I started taking care of the needed passports and papers and a
Jewish friend helped me receive the appropriate documents from the person who
headed the passport division. As you might guess, I had to bribe them. Finally,
at the end of November 1957, we were able to leave Vilna for Poland. We stayed
for one month in the repatriatza point and then we were sent to Vorstlav/Breslau,
where we rented an apartment. To get a free apartment we were supposed to go to
Zinov but we didn’t want to wander around.
Finally, on October 20, 1958, we arrived in Israel. It would
be very difficult for me to express the deep emotions I had when I arrived in
the country. A few years later I had a successful farm with cows and other
livestock. With the hard toil of my wife and son we were very successful and I
was able to give an education to my children. It seems like everything was fine.

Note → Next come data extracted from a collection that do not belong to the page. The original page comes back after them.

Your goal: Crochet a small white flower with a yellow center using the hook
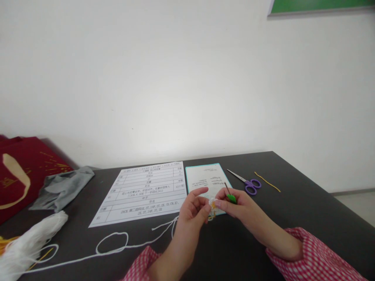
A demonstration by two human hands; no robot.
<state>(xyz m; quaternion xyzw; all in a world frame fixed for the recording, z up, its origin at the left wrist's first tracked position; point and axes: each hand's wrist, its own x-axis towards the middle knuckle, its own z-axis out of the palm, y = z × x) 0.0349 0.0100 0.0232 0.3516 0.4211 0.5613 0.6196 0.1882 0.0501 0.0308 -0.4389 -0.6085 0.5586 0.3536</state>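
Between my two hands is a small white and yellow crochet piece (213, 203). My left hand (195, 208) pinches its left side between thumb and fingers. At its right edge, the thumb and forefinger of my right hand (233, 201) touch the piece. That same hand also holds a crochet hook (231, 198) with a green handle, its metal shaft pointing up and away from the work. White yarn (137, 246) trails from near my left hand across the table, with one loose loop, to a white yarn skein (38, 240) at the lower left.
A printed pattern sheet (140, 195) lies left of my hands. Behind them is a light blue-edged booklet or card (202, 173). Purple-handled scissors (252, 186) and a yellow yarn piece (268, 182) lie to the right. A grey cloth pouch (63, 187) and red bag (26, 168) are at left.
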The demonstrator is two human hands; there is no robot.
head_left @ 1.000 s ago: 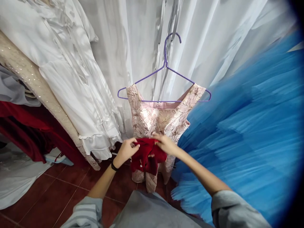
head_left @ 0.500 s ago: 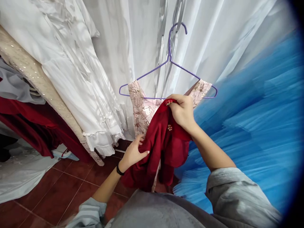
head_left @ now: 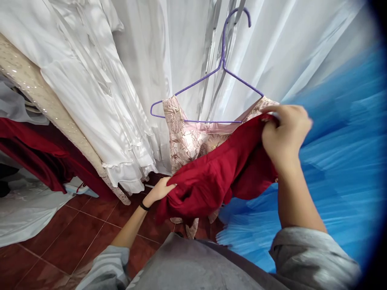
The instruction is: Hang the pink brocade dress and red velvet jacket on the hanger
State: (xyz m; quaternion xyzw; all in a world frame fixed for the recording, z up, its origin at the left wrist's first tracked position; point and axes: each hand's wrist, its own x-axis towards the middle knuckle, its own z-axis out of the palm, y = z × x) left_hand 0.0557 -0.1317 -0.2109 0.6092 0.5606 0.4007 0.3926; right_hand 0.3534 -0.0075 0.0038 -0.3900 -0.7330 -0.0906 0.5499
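Observation:
A dark red garment (head_left: 208, 173) is stretched sideways between my two hands, in front of a pink floral dress (head_left: 183, 147). My right hand (head_left: 284, 131) is closed on its upper right edge, close to the dress's right strap. At the lower left, my left hand (head_left: 159, 191) grips the red cloth, thumb on top and fingers mostly hidden. The dress hangs by its straps from a purple hanger (head_left: 223, 64). The red garment covers much of the dress's lower part, and a bit of floral hem shows beneath it.
White dresses (head_left: 87, 92) hang at the left beside a beige sequined garment (head_left: 57, 108) and other red cloth (head_left: 39, 153). Blue tulle (head_left: 338, 169) fills the right side. White curtains (head_left: 272, 44) hang behind, above a red tiled floor (head_left: 87, 229).
My right hand has moved right and slightly up, pulling the red garment out wide. My left hand has shifted a little left and closed on the cloth. More of the floral bodice shows.

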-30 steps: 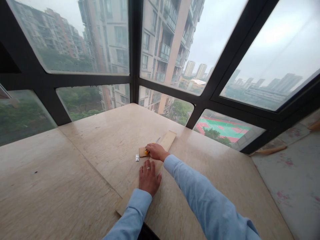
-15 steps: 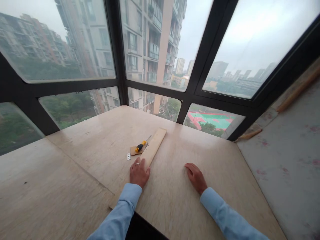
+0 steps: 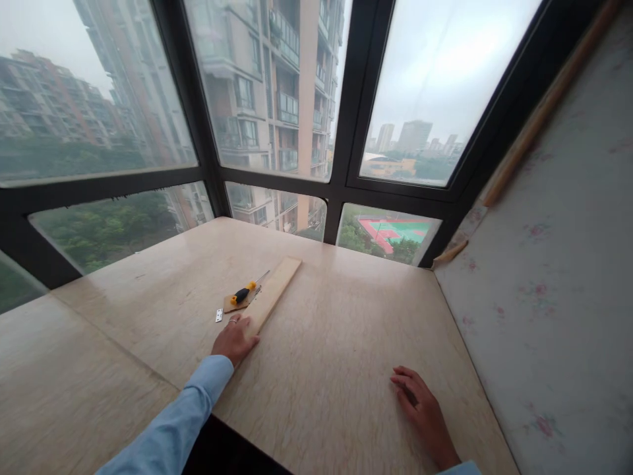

We were well-established as farmers in the Moshav. It seemed that no dark clouds
would come to our lives. We would see happiness in our children and
grandchildren. But this was not to be. I became very sick, terminally ill. I had
to sell my place and move to a desert climate in Arad. Still, here I will hold
to my country until the last day that is given to me. I will continue
communicating with my partisan friends, my brothers in arms who gathered here.
We will all continue to gather for memorials for the martyrs of Dolhinov,
Myadel, and other towns in the area. We will not forget and deny the past.
It will be alive in our
very beings for eternity and we will plant a seed of its memory that would be
grounded in our children and grand children.